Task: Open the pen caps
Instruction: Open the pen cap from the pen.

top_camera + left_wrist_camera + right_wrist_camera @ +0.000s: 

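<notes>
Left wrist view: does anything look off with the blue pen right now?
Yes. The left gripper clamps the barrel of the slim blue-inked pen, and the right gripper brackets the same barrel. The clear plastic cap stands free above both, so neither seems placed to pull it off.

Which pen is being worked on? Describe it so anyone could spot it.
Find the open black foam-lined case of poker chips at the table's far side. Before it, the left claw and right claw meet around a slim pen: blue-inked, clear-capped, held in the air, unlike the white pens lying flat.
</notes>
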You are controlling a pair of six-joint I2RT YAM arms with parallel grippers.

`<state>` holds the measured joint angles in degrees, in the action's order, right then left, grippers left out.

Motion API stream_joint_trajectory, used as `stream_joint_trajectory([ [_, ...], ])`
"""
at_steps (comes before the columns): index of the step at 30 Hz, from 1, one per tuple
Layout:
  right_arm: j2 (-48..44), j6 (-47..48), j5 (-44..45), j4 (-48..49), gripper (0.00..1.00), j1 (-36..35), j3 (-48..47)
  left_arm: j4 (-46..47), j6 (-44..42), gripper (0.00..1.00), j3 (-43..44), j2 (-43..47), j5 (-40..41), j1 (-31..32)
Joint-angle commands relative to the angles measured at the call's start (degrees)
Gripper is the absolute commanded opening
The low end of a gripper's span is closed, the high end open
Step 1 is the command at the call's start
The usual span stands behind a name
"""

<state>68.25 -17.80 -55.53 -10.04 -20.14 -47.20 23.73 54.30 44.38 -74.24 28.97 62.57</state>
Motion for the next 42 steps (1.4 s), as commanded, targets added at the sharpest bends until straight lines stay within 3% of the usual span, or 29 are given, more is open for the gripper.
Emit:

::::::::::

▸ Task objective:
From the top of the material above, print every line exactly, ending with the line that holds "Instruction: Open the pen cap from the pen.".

▸ Your solution:
Task: Open the pen caps
Instruction: Open the pen cap from the pen.

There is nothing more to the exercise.